From the data that follows, print exactly the lines starting at the one containing "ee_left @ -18" and ending at the one containing "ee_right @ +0"; include both of them and nothing more.

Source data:
►

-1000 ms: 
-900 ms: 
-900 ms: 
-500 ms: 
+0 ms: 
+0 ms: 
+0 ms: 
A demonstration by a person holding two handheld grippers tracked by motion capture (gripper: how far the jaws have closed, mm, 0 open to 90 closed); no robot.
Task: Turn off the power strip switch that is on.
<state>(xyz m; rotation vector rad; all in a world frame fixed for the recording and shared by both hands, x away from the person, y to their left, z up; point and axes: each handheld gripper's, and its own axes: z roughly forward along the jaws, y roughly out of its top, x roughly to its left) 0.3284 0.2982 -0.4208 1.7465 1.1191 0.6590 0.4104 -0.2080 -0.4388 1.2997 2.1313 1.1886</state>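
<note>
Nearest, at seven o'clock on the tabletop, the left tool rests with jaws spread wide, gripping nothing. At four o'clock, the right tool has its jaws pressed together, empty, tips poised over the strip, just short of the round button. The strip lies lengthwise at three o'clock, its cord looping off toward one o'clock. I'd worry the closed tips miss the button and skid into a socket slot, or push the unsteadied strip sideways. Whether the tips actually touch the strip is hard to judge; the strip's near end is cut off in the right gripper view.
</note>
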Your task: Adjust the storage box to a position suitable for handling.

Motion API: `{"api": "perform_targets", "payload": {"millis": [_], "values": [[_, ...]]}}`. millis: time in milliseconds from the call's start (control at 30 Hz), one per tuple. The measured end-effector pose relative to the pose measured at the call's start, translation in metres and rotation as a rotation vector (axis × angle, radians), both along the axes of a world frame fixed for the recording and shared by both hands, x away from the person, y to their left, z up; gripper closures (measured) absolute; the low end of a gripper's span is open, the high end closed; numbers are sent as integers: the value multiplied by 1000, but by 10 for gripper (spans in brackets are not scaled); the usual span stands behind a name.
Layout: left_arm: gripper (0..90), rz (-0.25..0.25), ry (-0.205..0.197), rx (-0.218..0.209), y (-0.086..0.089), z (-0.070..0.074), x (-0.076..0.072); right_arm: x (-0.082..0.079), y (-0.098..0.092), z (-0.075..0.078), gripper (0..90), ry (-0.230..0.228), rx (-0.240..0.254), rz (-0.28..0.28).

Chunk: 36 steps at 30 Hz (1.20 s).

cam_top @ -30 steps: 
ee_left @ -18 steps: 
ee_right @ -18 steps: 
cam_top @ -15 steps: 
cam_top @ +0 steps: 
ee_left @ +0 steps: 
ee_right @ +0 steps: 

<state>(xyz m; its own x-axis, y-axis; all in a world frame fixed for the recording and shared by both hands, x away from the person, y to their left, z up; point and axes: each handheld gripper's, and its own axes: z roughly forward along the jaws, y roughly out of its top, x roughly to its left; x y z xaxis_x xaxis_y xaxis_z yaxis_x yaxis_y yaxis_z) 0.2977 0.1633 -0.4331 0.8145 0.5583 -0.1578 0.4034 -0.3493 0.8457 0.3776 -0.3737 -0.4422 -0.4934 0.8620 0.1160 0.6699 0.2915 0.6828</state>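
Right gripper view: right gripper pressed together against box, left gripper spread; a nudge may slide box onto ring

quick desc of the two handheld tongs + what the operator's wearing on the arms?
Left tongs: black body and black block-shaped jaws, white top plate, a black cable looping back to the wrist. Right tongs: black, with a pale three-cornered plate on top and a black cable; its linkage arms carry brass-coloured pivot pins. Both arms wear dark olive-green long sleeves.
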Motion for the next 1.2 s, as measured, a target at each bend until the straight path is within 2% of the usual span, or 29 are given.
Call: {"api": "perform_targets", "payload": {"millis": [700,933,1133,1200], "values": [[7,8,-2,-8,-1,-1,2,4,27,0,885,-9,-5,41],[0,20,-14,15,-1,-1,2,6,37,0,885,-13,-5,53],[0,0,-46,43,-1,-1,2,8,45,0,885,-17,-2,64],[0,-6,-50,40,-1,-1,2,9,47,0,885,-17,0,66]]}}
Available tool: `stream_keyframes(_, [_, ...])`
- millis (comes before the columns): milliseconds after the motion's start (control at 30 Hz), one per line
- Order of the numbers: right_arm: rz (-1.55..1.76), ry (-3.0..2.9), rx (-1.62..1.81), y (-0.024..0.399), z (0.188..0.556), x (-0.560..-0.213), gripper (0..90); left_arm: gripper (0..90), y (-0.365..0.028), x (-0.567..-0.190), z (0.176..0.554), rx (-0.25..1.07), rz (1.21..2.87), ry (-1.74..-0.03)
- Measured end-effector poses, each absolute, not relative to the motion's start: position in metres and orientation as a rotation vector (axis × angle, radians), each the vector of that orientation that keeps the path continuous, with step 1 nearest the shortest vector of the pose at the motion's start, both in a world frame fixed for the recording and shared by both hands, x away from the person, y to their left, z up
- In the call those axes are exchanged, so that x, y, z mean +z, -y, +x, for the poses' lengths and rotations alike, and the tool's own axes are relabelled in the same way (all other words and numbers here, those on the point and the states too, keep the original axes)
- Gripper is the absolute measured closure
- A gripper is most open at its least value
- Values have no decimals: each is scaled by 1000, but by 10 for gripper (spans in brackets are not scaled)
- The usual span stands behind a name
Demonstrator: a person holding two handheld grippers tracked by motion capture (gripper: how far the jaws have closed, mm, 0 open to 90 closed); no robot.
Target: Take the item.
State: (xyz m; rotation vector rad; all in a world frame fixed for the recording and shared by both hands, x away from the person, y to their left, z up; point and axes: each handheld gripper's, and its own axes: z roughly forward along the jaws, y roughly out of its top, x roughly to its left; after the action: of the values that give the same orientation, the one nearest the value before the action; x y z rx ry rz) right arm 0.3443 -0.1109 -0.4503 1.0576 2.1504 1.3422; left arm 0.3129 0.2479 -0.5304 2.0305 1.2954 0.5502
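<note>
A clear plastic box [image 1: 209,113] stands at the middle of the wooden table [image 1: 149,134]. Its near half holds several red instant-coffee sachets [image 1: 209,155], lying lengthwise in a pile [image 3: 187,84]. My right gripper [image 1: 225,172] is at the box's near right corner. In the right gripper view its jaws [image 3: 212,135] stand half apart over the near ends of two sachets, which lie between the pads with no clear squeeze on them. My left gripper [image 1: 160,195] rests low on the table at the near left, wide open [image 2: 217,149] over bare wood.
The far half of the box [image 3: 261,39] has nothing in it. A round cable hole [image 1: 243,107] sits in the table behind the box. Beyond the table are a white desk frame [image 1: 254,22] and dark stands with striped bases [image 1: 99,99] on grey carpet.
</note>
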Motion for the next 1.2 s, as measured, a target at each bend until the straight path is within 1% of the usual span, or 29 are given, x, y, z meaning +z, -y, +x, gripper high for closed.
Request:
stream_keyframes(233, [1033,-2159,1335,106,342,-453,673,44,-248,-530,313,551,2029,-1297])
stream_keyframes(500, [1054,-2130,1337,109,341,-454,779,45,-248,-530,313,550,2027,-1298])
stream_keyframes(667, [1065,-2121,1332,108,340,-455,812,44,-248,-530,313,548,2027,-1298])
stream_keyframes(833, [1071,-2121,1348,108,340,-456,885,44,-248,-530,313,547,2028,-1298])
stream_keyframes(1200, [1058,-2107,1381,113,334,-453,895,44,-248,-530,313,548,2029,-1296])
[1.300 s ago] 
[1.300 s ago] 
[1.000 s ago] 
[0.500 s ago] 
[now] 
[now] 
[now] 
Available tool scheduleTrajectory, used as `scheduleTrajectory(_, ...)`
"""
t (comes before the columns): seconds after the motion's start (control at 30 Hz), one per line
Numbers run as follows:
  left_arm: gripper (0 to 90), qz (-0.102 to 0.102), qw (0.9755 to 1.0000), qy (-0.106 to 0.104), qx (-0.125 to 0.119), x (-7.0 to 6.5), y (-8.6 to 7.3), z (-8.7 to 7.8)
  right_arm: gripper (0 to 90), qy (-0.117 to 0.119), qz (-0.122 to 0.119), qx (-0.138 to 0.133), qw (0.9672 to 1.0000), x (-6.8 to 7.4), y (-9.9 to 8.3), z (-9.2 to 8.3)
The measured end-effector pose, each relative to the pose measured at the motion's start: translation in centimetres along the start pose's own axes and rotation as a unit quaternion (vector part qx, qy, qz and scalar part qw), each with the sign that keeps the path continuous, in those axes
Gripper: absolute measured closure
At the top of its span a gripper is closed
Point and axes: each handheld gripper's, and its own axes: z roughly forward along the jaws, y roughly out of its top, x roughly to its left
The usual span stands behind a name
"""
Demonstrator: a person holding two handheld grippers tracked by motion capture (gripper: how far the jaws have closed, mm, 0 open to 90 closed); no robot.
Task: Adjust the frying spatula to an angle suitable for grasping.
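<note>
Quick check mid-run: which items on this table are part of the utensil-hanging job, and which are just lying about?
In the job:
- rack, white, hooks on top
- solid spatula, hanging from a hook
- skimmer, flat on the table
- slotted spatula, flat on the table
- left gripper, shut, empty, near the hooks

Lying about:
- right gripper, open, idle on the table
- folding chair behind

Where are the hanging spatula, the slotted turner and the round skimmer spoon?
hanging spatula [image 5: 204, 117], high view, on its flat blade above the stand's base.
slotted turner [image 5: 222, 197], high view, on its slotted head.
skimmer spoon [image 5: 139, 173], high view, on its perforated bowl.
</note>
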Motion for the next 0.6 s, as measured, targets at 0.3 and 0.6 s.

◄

Exercise result:
ee_left @ -18 steps: 
ee_right @ -18 steps: 
cam_top @ -15 steps: 
cam_top @ +0 steps: 
ee_left @ +0 steps: 
ee_right @ +0 steps: 

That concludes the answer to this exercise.